#### [WHAT IS REQUIRED]
Return the lines below exactly as they appear, please, starting with the first and ending with the one that contains "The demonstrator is".

────────────────────

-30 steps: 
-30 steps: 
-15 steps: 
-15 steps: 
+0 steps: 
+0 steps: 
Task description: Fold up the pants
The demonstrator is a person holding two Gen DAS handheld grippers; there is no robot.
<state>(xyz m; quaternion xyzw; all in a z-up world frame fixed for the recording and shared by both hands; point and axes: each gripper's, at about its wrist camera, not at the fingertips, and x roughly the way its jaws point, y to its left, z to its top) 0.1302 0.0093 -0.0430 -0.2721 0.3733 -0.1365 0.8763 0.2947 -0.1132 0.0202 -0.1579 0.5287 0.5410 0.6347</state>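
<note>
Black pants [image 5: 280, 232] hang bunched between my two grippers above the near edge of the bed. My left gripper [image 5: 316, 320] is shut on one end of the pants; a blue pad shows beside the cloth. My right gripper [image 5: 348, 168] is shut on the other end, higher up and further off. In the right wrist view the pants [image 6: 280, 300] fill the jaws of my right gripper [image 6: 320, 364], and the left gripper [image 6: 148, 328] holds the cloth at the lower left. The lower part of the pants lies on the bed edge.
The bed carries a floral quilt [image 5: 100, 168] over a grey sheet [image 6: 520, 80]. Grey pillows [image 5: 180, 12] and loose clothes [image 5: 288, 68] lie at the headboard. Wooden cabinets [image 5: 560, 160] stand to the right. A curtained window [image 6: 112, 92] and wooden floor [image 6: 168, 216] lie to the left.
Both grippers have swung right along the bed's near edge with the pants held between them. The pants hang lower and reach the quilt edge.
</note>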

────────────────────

#### [ANSWER]
-30 steps: 
-30 steps: 
-15 steps: 
-15 steps: 
+0 steps: 
+0 steps: 
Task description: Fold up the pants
The demonstrator is a person holding two Gen DAS handheld grippers; there is no robot.

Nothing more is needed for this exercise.